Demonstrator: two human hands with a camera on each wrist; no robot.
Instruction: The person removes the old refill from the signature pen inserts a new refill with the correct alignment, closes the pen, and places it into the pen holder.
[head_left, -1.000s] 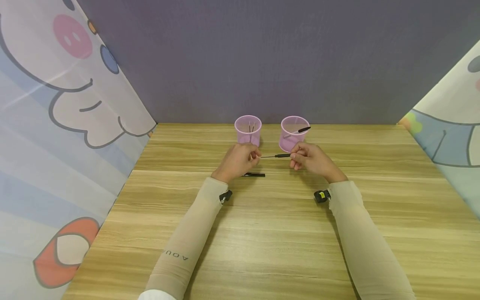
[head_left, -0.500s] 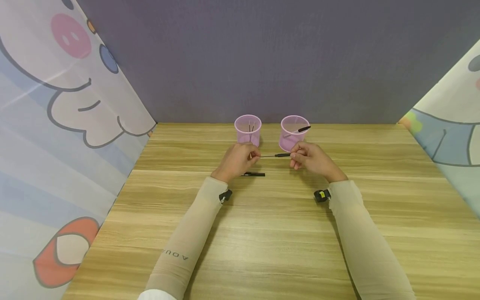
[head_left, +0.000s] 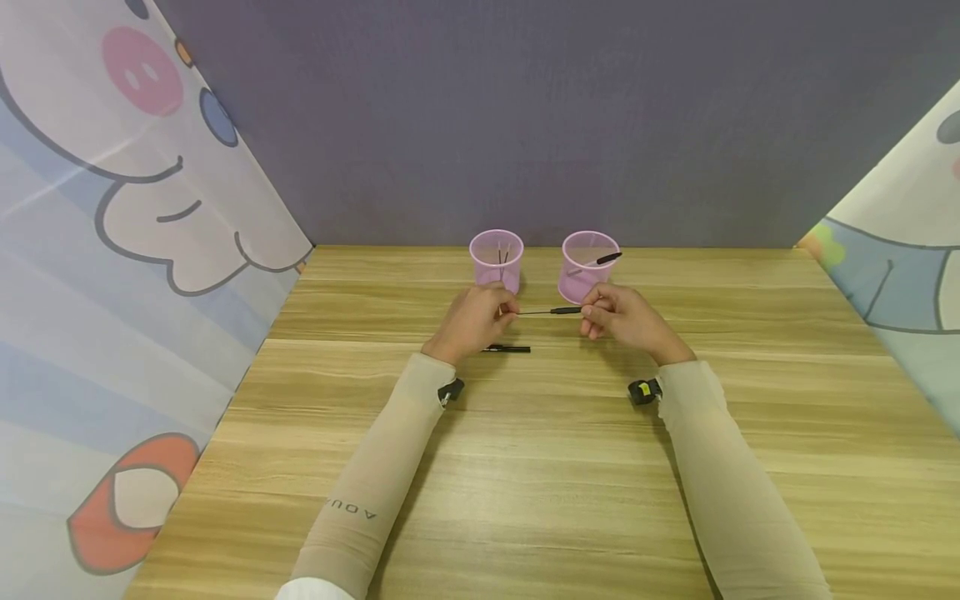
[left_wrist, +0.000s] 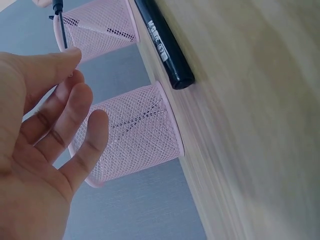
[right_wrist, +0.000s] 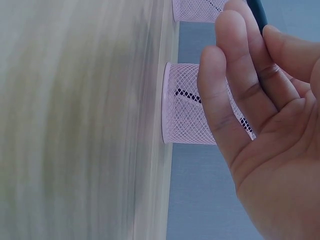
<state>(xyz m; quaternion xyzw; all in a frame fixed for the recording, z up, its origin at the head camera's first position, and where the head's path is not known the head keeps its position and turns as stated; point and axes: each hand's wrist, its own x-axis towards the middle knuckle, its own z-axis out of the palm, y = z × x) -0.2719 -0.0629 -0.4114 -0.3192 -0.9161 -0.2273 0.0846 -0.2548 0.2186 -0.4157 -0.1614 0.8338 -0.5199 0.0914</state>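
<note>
Both hands hold a thin dark rod with a thicker black handle, stretched level between them just above the table. My left hand pinches the thin end; in the left wrist view the rod passes behind the thumb, with the other fingers loosely bent. At the opposite end, thumb and forefinger of my right hand grip the black handle. A black marker-like pen with white lettering lies on the table beside my left hand, which partly hides it in the head view.
Two pink mesh cups stand near the back wall. Several thin dark sticks lean in the left cup; the right cup, behind my right fingers, holds a slanted pen with a black end. A grey panel rises behind the table.
My left fingertips have shifted very slightly to the left at the rod's thin end. My right hand, the cups and the pen on the table stay as they were.
</note>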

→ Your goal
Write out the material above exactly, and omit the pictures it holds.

→ Exercise answer
Demonstrator: two human hands with a camera on each wrist; no robot.
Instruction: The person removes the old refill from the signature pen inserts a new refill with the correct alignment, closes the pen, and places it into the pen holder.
[head_left, -1.000s] 
[head_left, -0.500s] 
[head_left, +0.000s] 
[left_wrist, +0.000s] 
[right_wrist, +0.000s] 
<state>(xyz m; quaternion xyzw; all in a frame fixed for the recording, z up, its origin at the head camera's first position, and where the head's path is not known the head keeps its position and turns as stated; point and axes: each hand's wrist, its own x-axis towards the middle knuckle, its own z-axis out of the palm, y = z × x) -0.2719 -0.0629 -0.4114 -0.3192 -0.9161 -0.2273 0.0846 -0.2548 0.2186 -0.4157 -0.1614 0.8338 -0.5199 0.0914</state>
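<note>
Both hands hold a thin dark rod with a thicker black handle, stretched level between them just above the table. My left hand pinches the thin end; in the left wrist view the rod passes behind the thumb, with the other fingers loosely bent. At the opposite end, thumb and forefinger of my right hand grip the black handle. A black marker-like pen with white lettering lies on the table beside my left hand, which partly hides it in the head view.
Two pink mesh cups stand near the back wall. Several thin dark sticks lean in the left cup; the right cup, behind my right fingers, holds a slanted pen with a black end. A grey panel rises behind the table.
My left fingertips have shifted very slightly to the left at the rod's thin end. My right hand, the cups and the pen on the table stay as they were.
</note>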

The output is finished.